▶ [WHAT THE TASK ASKS]: Which lines of the entries below include "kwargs"? List them all.

== Segment start ==

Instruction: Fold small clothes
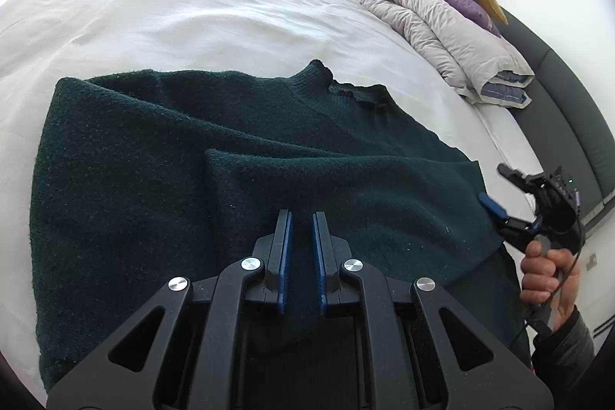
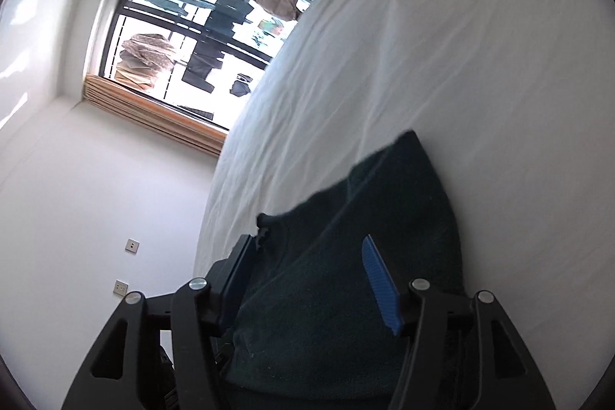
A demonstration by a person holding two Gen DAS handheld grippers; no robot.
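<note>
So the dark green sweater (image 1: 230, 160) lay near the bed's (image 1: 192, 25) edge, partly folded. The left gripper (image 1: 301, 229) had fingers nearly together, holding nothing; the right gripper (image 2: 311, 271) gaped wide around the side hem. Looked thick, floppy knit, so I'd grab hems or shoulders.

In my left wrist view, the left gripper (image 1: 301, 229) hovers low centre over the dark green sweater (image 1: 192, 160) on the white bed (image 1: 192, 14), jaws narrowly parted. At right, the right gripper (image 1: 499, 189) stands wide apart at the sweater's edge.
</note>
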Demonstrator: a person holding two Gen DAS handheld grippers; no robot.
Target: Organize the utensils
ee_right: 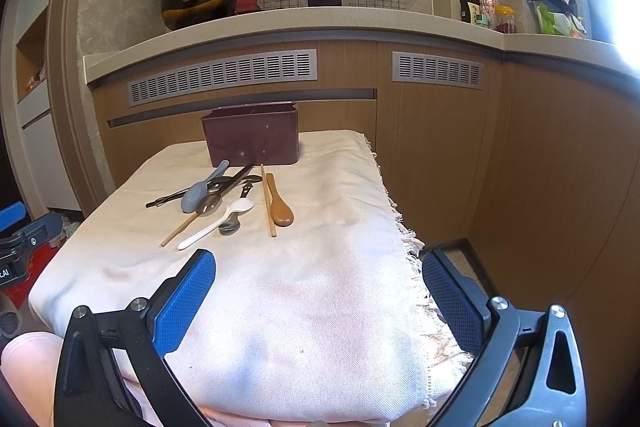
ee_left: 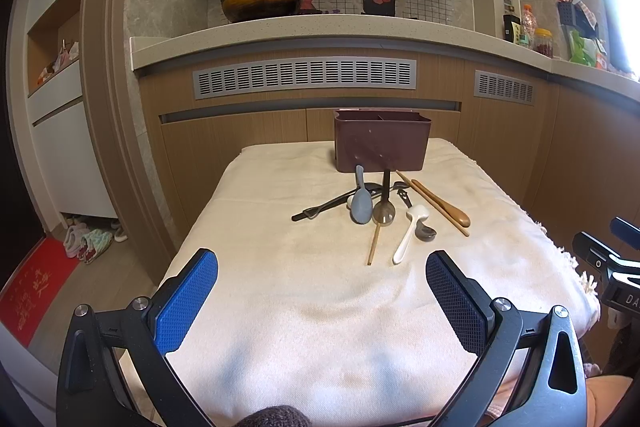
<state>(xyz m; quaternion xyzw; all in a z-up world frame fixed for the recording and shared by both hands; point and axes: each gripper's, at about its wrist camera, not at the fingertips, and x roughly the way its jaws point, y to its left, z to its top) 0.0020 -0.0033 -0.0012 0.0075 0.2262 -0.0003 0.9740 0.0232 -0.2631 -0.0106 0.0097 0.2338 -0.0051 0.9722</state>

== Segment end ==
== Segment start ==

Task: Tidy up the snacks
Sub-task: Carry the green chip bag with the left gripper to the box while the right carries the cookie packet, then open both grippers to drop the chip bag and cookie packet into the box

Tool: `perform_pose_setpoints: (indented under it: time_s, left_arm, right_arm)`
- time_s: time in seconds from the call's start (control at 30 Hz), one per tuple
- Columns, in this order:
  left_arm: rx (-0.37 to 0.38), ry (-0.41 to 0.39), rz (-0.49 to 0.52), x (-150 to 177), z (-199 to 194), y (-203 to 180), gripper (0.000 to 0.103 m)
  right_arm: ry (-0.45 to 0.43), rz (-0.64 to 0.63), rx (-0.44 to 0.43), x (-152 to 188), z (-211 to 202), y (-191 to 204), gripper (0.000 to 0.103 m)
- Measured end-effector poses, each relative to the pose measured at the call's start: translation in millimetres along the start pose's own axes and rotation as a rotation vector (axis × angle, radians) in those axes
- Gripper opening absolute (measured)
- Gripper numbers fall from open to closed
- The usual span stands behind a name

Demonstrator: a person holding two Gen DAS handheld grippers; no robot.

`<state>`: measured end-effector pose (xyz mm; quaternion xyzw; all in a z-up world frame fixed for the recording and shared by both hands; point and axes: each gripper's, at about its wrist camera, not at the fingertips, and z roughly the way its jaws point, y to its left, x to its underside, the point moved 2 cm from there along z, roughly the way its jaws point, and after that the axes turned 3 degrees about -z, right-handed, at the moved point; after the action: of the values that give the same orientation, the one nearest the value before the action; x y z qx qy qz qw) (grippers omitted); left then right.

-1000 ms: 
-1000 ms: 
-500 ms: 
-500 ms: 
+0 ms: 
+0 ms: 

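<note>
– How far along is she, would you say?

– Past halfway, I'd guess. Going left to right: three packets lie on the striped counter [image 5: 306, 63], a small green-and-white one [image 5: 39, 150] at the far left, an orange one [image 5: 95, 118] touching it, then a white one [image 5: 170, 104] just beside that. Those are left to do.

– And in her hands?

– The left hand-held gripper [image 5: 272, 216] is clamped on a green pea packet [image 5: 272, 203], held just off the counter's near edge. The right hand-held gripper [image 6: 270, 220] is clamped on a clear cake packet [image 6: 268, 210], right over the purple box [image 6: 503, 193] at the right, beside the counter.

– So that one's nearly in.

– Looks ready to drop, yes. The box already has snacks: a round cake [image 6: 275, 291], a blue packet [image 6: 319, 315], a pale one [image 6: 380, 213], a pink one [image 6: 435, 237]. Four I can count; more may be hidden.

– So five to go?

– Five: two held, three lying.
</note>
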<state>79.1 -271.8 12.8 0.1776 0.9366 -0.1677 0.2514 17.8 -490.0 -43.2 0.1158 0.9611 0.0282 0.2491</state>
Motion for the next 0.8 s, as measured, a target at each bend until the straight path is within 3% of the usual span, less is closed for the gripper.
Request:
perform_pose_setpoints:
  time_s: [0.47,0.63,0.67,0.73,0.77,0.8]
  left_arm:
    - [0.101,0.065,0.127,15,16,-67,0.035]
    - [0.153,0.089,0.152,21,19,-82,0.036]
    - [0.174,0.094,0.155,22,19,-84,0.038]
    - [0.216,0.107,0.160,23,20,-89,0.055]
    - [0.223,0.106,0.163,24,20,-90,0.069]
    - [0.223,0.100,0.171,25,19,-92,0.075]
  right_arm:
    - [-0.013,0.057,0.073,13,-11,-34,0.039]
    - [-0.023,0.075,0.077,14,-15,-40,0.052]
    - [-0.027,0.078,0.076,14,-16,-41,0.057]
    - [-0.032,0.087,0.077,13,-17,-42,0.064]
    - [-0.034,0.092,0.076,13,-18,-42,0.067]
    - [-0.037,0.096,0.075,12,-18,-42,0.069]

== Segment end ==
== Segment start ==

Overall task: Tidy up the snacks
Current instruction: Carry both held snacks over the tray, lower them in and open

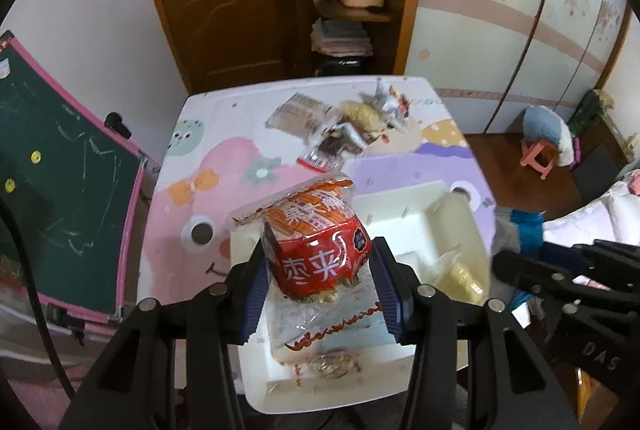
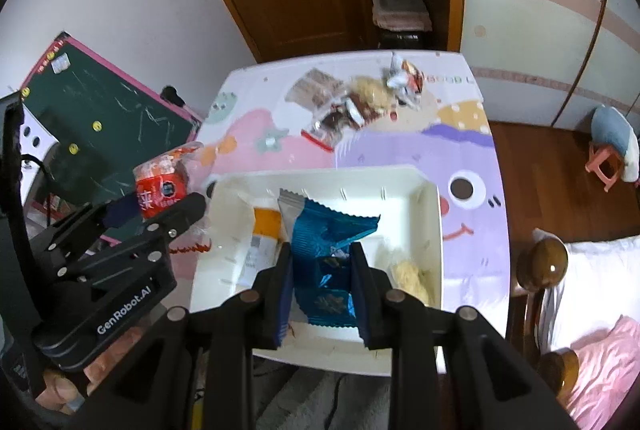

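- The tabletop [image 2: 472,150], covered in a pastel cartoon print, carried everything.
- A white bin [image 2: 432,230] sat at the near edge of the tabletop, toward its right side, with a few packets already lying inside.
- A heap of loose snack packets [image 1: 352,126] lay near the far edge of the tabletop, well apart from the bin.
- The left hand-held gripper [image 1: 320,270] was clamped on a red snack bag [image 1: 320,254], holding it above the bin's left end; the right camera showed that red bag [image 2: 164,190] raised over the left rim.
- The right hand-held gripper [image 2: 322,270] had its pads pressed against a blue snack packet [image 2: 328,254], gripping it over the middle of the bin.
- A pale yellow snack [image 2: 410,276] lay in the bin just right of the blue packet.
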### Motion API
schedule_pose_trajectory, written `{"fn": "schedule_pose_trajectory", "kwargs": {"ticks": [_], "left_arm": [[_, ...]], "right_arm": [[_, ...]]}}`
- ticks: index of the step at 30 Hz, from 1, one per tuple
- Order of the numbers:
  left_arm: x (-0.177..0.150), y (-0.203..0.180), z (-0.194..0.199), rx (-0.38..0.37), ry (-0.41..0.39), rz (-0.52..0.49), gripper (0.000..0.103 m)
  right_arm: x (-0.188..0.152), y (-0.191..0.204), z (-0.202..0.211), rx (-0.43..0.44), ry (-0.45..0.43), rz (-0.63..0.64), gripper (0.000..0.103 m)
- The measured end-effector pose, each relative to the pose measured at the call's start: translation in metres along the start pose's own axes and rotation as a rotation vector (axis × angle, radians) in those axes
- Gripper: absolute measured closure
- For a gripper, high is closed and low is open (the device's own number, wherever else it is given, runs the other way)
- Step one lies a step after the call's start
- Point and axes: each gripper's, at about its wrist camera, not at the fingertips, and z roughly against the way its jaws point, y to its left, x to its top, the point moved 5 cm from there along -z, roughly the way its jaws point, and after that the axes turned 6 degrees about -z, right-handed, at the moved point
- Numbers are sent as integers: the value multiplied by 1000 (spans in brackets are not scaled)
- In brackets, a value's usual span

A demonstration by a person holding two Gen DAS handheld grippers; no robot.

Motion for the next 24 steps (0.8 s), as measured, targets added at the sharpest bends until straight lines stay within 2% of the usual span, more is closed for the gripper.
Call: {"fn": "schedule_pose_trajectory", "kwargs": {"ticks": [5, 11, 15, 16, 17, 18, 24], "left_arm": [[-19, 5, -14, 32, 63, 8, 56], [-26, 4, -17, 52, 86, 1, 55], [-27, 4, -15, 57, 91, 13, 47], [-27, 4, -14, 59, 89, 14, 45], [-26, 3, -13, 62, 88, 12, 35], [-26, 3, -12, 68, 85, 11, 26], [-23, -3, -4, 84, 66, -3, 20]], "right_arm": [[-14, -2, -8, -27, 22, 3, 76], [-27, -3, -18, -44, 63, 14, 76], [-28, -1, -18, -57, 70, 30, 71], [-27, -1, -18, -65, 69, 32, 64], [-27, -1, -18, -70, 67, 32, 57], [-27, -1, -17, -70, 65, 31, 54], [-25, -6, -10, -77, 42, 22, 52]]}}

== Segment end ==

▶ [SOLUTION TO THIS TASK]:
schedule_pose_trajectory, written `{"fn": "schedule_pose_trajectory", "kwargs": {"ticks": [_], "left_arm": [[_, ...]], "right_arm": [[_, ...]]}}`
Call: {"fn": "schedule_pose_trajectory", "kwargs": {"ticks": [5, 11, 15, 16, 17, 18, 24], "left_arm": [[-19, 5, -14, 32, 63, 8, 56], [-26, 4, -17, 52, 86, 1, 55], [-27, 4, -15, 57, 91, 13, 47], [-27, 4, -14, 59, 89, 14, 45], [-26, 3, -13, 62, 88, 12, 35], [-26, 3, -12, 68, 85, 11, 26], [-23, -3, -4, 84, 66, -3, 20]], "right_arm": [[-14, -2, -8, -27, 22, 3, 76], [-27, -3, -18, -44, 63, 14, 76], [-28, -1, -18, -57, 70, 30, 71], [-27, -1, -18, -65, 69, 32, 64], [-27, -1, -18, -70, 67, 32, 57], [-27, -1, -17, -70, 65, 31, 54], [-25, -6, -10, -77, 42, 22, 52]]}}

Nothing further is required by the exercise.